> **WHAT YOU WILL DO**:
Exactly as they appear below, repeat the lines from the one with "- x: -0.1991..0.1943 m" through the one with "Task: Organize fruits", and no others.

Source data:
_ _ _ _

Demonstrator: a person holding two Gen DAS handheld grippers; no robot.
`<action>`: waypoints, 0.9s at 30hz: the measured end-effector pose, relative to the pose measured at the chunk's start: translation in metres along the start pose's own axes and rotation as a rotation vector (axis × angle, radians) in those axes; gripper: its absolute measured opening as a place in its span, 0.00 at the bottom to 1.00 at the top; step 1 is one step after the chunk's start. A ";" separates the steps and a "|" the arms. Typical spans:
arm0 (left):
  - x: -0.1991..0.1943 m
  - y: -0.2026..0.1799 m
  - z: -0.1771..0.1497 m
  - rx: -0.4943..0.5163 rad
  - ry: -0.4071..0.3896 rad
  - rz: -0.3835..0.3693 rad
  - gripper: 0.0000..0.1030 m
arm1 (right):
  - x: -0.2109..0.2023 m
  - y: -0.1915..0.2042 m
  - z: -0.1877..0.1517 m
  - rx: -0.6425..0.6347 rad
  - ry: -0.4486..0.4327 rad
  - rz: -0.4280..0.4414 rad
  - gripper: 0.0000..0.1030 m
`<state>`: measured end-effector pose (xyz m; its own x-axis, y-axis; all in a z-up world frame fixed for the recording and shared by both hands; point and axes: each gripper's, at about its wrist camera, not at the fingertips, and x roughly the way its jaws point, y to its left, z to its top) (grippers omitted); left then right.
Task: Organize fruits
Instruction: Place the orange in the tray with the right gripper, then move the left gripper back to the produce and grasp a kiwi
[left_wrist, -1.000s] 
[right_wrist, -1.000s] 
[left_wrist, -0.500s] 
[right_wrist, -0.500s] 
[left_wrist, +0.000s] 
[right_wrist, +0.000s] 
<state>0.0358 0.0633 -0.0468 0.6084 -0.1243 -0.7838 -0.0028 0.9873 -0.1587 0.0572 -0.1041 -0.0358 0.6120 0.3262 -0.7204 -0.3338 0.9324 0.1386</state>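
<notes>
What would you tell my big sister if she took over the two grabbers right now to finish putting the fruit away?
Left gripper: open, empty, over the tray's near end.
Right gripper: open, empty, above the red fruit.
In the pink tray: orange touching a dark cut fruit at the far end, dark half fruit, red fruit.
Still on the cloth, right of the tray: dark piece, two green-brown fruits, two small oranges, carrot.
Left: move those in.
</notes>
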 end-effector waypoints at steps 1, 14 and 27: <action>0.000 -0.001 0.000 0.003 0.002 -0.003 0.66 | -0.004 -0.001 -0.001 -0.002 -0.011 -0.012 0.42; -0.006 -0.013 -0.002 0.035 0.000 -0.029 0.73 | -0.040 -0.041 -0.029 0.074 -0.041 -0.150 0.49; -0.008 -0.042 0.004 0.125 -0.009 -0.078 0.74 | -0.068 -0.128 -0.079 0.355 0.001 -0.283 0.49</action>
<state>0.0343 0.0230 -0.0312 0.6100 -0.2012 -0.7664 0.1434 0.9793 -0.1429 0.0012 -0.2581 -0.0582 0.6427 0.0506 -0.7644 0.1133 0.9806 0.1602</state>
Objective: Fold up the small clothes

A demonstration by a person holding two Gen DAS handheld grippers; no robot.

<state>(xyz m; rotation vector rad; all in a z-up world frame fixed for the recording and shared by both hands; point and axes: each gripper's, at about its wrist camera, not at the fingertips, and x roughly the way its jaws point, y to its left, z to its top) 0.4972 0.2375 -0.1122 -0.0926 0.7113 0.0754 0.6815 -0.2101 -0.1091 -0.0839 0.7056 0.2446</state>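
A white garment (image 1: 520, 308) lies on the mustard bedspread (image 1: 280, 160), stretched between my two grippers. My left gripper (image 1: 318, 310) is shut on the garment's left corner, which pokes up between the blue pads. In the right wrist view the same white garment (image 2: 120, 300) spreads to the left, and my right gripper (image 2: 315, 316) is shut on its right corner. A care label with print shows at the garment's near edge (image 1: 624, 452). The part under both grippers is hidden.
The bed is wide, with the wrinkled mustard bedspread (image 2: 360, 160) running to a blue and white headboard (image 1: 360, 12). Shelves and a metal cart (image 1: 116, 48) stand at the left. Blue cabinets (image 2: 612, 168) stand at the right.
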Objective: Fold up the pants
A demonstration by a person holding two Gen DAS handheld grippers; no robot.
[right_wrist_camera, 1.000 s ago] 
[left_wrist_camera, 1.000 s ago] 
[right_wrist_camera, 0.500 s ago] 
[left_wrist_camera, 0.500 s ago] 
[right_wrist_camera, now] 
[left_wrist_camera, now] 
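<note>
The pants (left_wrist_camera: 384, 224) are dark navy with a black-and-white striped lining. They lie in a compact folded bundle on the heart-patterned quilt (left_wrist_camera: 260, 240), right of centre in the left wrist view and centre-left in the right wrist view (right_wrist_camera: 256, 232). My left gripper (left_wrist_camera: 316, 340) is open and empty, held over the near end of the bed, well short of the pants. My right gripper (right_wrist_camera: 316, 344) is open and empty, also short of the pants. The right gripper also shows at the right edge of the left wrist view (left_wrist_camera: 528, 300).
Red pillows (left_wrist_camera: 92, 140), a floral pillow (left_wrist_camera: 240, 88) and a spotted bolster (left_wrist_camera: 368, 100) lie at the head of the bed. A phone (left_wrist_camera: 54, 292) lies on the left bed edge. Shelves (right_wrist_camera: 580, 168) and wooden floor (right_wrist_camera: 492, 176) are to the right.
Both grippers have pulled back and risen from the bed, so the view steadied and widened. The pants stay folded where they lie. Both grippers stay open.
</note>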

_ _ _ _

> **ANSWER TO THE PROBLEM**:
  - x: -0.1991..0.1943 m
  - y: -0.2026..0.1799 m
  - z: -0.1771..0.1497 m
  - rx: -0.4943..0.5163 rad
  - ry: -0.4071..0.3896 rad
  - rz: -0.3835..0.3693 rad
  - gripper: 0.0000..0.1030 m
arm1 (right):
  - x: -0.2109..0.2023 m
  - y: -0.1915..0.2042 m
  - z: -0.1877..0.1517 m
  - rx: -0.6425..0.6347 rad
  - ry: -0.4486..0.4327 rad
  - rz: -0.4280..0.4414 rad
  - gripper: 0.0000..0.1030 m
`<state>`: measured end-effector pose (xyz m; its own x-axis, y-axis; all in a z-up world frame fixed for the recording and shared by both hands; point and axes: each gripper's, at about its wrist camera, not at the fingertips, and x roughly the way its jaws point, y to its left, z to its top) (grippers omitted); left then right.
Task: Organize fruits

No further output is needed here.